Getting Serious about Smog
After many years of bureaucratic resistance, California is finally getting serious about air pollution from cars. These days, most cars don't spew much pollution. But the few that do, account for a lot, and many of them still manage to pass state inspection. Now, the LAT reports, the state is rolling out a serious program to measure tailpipe emissions of cars actually on the road:
In the largest experiment of its kind in California, the South Coast Air Quality Management District plans to use remote sensors and video cameras to measure air pollution from 1 million vehicles as they enter freeways and navigate roads in the counties of Los Angeles, Orange, San Bernardino and Riverside.
If caught, the owners of the most environmentally offensive cars and trucks would receive letters informing them that the government would pay to fix or scrap their vehicles. The South Coast district estimates that 10,000 to 20,000 of the dirtiest vehicles would be detected. Smog regulators lack the authority to order drivers to dump dirty cars, but they can offer incentives
California officials estimate that the dirtiest 10% of all cars and trucks — mostly older vehicles — spew out roughly 50% of the state's smog-forming emissions from vehicles. By the end of this decade, three-fourths of emissions from vehicles will be from older cars and trucks, state officials estimate.
Studies have shown that scrapping high-polluting vehicles is among the most cost-effective ways of cleaning the air — far cheaper than additional controls on power plants and refineries. Yet politicians and state officials have failed for years to get the dirtiest cars off the streets.
"You can't meet our air quality goals without addressing this problem," said Victor Weisser, chairman of California's Inspection and Maintenance Review Committee, which oversees the state's smog-check program.
Remote sensing ought to completely replace garage-based smog tests, though that's a tough political battle. (Garages make a lot of money from those largely symbolic tests.) Just getting remote sensing adopted, even in a large-scale experiment, has been very, very tough. My friend and then-colleague Lynn Scarlett described just how difficult in a 1996 Reason article drawing on her experiences as chair of the Inspection and Maintenance Review Committee. Here's a bit of it:
Its champions see the smog dog [the cutesy name for remote sensing--vp] as an easy way to identify gross polluters without putting everyone through some kind of test. They also see the smog dog as an answer to the "clean for a day" problem. If people know they might be nabbed by the smog dog, they may be more mindful of keeping their cars in better working order to avoid a fix-it ticket or other penalties. But the U.S. Environmental Protection Agency won't allow California (or other states) to rely just on the smog dog. In part, this is because current remote sensing technology does a poor job of measuring nitrogen oxide emissions, which make up a key smog-forming gas. A smog dog to measure NOX is already under way, however, and measuring NOX may not be that important anyway. Many gross polluters fail for all major emission gases.

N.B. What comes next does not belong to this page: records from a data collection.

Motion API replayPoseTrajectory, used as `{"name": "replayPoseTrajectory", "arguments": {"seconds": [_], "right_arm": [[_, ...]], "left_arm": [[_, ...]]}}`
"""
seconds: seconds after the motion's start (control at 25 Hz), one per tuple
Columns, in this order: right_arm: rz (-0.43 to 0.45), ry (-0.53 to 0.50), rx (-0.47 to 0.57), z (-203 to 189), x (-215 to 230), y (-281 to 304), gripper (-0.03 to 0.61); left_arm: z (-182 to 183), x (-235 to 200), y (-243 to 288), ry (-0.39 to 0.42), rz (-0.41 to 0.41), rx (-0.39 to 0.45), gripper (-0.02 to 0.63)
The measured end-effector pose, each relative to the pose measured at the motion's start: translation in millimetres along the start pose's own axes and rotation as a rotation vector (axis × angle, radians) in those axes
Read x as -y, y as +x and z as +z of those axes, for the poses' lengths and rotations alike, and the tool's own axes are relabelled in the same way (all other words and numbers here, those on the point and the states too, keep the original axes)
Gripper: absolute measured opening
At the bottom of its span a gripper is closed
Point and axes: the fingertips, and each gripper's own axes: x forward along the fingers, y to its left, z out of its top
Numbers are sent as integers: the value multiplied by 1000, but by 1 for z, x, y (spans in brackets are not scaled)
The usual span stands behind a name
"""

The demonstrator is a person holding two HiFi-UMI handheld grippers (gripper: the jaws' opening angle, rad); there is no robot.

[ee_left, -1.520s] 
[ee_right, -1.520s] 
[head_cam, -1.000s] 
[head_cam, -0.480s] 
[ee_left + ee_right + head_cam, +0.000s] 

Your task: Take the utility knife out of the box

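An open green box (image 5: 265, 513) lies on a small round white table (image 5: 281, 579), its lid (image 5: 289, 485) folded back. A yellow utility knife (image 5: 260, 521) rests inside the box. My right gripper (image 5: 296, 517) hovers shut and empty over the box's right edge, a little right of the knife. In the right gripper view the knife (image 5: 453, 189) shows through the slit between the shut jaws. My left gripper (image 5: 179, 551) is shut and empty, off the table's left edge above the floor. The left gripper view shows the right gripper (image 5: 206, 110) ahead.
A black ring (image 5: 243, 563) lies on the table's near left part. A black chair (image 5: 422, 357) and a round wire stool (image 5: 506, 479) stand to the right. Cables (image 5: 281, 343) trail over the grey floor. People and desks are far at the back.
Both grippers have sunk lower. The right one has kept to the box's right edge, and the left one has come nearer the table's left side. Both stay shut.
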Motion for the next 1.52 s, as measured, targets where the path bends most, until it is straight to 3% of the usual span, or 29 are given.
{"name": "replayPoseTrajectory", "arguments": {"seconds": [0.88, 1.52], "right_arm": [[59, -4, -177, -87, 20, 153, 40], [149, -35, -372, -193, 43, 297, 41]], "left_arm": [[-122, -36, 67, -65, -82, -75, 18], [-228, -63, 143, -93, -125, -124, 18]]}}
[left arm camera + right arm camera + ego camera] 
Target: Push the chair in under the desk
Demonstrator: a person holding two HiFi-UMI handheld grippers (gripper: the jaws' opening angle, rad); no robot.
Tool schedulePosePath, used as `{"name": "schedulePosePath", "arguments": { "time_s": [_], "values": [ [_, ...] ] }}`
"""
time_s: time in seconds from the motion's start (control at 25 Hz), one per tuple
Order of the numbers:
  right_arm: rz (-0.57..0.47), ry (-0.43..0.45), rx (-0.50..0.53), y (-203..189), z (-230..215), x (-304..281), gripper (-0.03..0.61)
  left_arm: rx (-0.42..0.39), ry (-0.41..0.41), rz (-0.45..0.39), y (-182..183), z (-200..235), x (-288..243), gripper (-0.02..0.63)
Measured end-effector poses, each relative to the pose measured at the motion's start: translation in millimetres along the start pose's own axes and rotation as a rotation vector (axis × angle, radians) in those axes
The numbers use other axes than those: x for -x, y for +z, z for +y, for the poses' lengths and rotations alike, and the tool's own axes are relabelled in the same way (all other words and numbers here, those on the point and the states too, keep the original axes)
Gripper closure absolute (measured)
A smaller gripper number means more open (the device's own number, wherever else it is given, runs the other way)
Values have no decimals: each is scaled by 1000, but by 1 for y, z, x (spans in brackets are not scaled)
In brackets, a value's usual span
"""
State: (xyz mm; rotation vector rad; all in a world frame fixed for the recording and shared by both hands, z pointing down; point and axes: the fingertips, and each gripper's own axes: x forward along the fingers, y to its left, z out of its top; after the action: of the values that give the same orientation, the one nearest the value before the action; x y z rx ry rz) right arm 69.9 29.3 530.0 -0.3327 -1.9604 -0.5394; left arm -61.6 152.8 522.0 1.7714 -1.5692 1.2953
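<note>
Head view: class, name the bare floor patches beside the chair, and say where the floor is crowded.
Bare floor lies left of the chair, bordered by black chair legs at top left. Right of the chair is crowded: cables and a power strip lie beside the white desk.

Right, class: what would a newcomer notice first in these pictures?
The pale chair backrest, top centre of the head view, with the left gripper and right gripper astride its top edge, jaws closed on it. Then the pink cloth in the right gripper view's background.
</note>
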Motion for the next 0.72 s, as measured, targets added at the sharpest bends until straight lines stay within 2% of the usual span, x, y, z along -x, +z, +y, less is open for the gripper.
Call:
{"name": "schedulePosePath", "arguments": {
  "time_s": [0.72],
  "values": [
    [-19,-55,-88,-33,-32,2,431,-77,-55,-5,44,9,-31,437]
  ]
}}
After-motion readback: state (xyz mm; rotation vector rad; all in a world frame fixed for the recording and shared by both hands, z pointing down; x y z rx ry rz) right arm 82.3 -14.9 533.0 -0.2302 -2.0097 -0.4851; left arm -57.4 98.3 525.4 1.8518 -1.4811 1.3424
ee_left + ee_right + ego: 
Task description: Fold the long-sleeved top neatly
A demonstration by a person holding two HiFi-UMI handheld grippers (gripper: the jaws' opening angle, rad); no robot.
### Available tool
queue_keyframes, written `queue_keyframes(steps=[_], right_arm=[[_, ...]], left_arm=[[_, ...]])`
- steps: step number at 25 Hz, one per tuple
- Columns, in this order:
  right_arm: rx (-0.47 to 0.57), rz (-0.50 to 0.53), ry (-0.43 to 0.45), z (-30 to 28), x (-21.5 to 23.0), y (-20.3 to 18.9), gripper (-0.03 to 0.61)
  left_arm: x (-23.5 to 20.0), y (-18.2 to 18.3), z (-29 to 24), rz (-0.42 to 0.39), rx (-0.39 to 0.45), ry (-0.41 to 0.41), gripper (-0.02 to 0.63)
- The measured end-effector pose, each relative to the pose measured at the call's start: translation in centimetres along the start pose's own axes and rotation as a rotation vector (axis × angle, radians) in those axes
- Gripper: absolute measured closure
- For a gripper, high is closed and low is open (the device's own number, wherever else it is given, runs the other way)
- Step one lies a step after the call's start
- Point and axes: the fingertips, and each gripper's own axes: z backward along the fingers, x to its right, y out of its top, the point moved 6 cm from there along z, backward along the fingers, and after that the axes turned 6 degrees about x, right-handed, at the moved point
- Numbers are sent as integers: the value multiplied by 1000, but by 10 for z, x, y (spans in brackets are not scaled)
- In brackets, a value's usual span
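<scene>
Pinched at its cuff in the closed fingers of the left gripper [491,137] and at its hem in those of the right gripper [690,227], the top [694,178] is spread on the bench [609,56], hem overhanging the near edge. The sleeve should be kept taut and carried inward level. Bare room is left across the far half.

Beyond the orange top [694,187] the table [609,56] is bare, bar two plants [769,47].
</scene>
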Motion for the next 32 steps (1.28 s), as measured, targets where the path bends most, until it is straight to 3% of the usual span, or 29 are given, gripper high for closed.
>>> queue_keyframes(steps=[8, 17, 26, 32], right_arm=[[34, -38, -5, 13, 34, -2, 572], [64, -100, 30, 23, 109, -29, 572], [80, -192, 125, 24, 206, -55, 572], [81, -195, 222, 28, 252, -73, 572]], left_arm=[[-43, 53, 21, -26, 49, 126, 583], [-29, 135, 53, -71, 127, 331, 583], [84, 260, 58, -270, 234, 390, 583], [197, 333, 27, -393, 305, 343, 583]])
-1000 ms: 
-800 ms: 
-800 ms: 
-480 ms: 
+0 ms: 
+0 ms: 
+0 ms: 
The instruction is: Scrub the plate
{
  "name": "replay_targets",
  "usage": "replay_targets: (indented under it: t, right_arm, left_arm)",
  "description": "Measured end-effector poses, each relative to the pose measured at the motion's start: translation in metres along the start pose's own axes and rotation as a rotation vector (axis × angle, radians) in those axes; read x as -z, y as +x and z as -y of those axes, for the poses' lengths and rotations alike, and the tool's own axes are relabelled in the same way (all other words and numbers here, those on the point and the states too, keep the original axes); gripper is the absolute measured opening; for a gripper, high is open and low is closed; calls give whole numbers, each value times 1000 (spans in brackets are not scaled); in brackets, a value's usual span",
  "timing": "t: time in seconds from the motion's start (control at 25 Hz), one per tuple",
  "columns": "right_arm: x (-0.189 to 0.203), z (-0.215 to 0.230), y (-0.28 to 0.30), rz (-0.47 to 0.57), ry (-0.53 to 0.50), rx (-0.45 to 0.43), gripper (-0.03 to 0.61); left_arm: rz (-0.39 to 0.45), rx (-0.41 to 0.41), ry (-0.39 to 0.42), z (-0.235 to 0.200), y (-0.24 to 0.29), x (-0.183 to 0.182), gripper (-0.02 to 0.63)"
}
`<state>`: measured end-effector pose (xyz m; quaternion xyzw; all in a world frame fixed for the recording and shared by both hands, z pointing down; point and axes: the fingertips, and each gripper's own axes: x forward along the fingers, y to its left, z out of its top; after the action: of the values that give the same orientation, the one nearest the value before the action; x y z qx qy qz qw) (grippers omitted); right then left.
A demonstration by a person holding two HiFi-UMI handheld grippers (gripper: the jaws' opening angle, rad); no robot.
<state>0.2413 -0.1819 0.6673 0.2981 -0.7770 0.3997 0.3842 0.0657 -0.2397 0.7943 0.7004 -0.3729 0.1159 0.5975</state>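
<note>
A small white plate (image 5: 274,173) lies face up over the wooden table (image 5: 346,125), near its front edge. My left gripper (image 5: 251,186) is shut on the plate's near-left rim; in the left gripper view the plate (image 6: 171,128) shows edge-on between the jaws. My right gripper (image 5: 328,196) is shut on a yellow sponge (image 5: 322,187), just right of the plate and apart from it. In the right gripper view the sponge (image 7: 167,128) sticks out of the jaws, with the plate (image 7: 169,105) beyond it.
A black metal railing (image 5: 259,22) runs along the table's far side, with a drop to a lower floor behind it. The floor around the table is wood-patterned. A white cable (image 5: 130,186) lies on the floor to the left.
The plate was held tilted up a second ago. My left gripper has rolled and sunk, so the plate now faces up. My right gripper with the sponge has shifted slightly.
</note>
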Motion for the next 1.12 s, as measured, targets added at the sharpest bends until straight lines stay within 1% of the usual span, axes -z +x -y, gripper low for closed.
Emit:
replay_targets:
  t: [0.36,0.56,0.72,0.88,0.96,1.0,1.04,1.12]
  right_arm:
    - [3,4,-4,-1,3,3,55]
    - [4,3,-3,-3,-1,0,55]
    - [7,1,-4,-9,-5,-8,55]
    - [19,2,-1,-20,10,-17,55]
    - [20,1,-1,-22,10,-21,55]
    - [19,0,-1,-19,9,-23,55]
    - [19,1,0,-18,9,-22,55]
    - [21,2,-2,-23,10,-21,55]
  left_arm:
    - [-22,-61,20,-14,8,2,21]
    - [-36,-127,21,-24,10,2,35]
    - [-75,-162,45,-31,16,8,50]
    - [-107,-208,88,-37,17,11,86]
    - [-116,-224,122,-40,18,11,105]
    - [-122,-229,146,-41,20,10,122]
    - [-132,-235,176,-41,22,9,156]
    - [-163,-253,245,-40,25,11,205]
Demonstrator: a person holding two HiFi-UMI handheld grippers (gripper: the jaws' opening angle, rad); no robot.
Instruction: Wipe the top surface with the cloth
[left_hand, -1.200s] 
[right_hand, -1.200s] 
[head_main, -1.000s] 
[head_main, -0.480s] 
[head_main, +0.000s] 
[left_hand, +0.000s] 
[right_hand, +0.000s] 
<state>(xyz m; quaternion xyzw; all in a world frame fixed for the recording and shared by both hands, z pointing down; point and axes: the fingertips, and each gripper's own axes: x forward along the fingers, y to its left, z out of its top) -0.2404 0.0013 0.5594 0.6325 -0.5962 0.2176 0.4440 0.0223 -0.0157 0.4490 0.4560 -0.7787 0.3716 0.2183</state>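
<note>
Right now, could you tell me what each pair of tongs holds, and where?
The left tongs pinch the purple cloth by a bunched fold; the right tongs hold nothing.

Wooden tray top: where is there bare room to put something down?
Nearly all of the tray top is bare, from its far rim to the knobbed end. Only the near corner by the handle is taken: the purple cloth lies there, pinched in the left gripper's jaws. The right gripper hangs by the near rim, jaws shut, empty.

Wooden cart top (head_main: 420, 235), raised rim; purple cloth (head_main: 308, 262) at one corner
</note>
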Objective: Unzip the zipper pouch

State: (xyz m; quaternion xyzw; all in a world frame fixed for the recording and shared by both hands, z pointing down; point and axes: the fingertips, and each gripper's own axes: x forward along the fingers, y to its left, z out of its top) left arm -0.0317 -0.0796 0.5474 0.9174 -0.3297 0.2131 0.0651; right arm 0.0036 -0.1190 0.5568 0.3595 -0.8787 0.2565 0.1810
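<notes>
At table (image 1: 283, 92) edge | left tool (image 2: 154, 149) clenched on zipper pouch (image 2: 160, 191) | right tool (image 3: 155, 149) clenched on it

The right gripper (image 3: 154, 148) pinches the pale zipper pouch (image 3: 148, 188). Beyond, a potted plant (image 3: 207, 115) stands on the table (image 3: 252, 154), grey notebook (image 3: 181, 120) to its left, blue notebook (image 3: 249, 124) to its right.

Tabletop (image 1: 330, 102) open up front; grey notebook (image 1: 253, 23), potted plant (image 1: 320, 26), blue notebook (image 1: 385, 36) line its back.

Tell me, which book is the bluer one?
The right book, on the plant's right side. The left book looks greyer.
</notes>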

The bigger dispute is more fundamental. EPA officials seem to think that all cars, not just gross emitters, need to be tested no matter what--and fixed to manufacturer operating standards--if smog check programs are to bring about substantial emission reductions. The smog dog, they say, is not up to the task of testing every car on the highway.
This raises a philosophical more than a technical issue. Just how clean is clean? Is targeting and cleaning up the dirtiest 10 percent of vehicles enough? Air-quality research scientist Douglas Lawson, a former consultant to California's Inspection and Maintenance Committee, argues that getting the really dirty cars is a big enough challenge in itself--and, he argues, that's where the smog check ought to focus. That's where large emission reductions per dollar spent are possible. Out at the margin--where cars are just a little bit dirty--test and repair costs often remain just as high as for gross polluters. But dollars spent on these cars produce few, if any, emission reductions. Often, tinkering with these more marginal polluters actually results in no emission reductions. Sometimes, as Lawson found when reviewing a California Air Resources Board pilot project, these cars produce even more emissions after so-called repairs than before.
When presented with these arguments by California's Inspection and Maintenance Review Committee, EPA officials were unconvinced. And their opinion matters. It's the EPA that doles out emission-reduction credits to states. States that don't get enough credits (which have nothing to do with real-world, measurable emission reductions) for their clean air programs face all kinds of potential penalties. Some California motorists may resent the new smog check program. But it's the least-intrusive plan the state could implement and still meet EPA requirements. Without a rigorous smog check program, drivers could face odd-even driving day regulations. And the state could face restrictions on operations at the Port of Los Angeles and Los Angeles International Airport, or other similarly draconian measures.
Remote sensing is about cleaning up the air, not changing lifestyles or collecting a general tax on cars. It doesn't make any interest groups rich, and it reminds (some) drivers that they, not anonymous big corporations, are now the major sources of smog.